- _Dataset section_:
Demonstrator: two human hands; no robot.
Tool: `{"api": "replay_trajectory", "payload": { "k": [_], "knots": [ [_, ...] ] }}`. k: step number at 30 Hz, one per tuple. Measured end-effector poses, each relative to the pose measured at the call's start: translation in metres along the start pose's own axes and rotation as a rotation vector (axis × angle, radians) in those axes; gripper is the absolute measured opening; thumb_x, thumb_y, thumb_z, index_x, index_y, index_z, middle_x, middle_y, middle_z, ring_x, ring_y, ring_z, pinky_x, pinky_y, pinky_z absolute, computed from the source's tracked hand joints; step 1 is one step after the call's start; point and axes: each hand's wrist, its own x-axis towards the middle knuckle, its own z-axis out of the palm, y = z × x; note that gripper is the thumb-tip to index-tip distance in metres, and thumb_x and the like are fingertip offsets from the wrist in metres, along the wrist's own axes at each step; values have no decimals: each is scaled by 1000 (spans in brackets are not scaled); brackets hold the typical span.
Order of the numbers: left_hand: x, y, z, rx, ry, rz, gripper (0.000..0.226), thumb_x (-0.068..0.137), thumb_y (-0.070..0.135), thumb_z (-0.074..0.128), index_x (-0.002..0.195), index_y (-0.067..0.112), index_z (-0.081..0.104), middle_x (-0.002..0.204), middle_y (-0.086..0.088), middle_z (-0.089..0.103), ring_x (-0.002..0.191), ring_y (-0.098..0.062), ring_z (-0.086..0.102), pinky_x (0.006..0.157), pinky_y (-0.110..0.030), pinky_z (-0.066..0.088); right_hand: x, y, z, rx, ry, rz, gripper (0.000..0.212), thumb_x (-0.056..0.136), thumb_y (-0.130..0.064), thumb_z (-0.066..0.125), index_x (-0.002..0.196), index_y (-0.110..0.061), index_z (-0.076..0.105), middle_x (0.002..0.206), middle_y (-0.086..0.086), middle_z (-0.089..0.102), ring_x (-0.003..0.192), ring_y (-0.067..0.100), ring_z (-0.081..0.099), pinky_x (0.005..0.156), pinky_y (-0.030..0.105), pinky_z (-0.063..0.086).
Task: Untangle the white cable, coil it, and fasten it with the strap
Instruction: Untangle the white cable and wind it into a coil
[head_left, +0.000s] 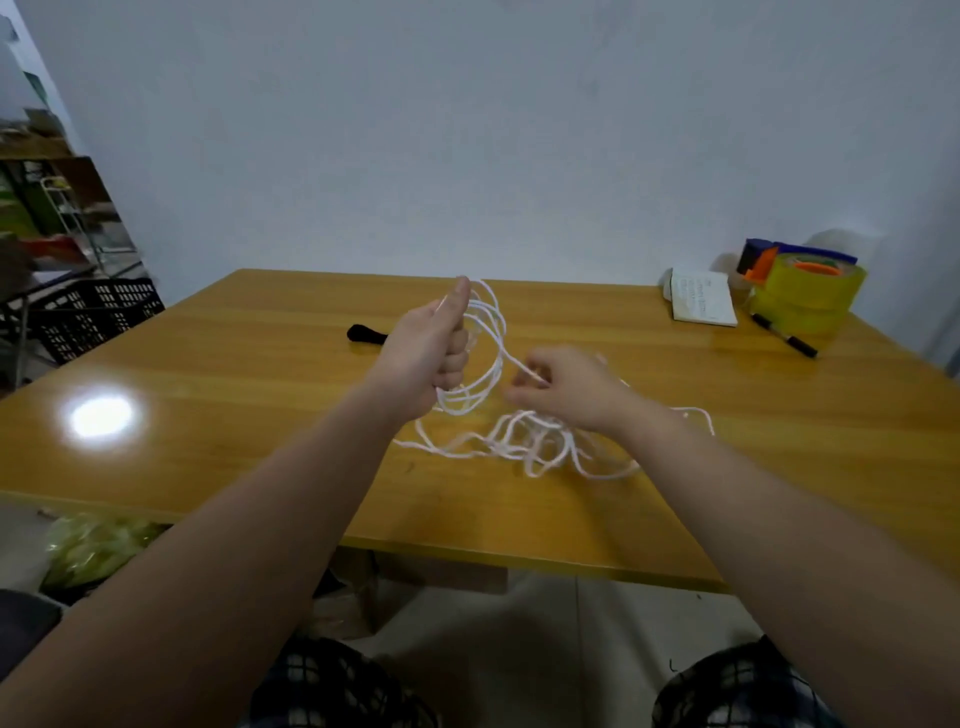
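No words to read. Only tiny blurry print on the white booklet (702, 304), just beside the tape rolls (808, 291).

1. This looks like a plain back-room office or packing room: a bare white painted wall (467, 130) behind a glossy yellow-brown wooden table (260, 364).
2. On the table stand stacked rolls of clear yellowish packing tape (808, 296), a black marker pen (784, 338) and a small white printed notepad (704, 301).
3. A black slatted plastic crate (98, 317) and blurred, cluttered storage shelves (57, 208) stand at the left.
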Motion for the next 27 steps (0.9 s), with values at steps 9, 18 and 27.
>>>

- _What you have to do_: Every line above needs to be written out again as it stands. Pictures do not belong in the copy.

- _Solution for this task_:
Demonstrator: two human hands; no robot.
Tool: `{"api": "replay_trajectory", "payload": { "k": [_], "knots": [ [_, ...] ] }}`. k: step number at 30 Hz, one per tuple. Measured end-effector poses, each relative to the pose measured at the call's start: translation in metres along the start pose's own axes and rotation as a rotation vector (axis × angle, radians) in those axes; gripper is the absolute measured opening; thumb_x, thumb_y, thumb_z, index_x, index_y, index_z, middle_x, middle_y, middle_z, ring_x, ring_y, ring_z, pinky_x, pinky_y, pinky_z absolute, computed from the source's tracked hand joints; step 1 is one step after the call's start; point and axes: each hand's wrist, its own x-axis towards the middle knuckle, its own z-axis out of the palm, y = z × x; note that gripper is the thumb-tip to index-tip distance in metres, and thumb_x and the like are fingertip offsets from the wrist in metres, along the wrist's own axes at each step; values have no decimals: each is scaled by 1000 (spans in brackets are not scaled); brackets hold the typical span.
Order of the numbers: left_hand: x, y, z, rx, ry, rz, gripper (0.000..0.226), thumb_x (-0.068..0.137), thumb_y (-0.070..0.135), thumb_z (-0.074..0.128), index_x (-0.002..0.195), index_y (-0.067..0.112), index_z (-0.081..0.104), middle_x (-0.002..0.204), middle_y (-0.086..0.088), middle_z (-0.089..0.103), ring_x (-0.002..0.191), ring_y (-0.098..0.062), ring_z (-0.086..0.102), pinky_x (0.006..0.157), pinky_y (-0.110..0.030), pinky_z (-0.066..0.088); right_hand: x, y, z, rx, ry, rz, gripper (0.000..0.212), thumb_x (-0.056..0.136), thumb_y (-0.130..0.064), thumb_z (-0.066..0.125), index_x (-0.002..0.196), index_y (-0.110..0.061), index_z (-0.076..0.105), middle_x (0.002..0.206), middle_y (-0.086..0.086), middle_z (-0.089..0.102), ring_x (-0.003..0.192), ring_y (-0.067..0.100), ring_z (-0.081..0.099), pinky_x (0.005..0.156), pinky_y (-0.030..0.105), pinky_z (-0.063..0.086).
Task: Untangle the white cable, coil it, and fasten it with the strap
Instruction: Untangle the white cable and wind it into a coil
[head_left, +0.000s] 
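No words to read. Only tiny blurry print on the white booklet (702, 304), just beside the tape rolls (808, 291).

1. This looks like a plain back-room office or packing room: a bare white painted wall (467, 130) behind a glossy yellow-brown wooden table (260, 364).
2. On the table stand stacked rolls of clear yellowish packing tape (808, 296), a black marker pen (784, 338) and a small white printed notepad (704, 301).
3. A black slatted plastic crate (98, 317) and blurred, cluttered storage shelves (57, 208) stand at the left.
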Motion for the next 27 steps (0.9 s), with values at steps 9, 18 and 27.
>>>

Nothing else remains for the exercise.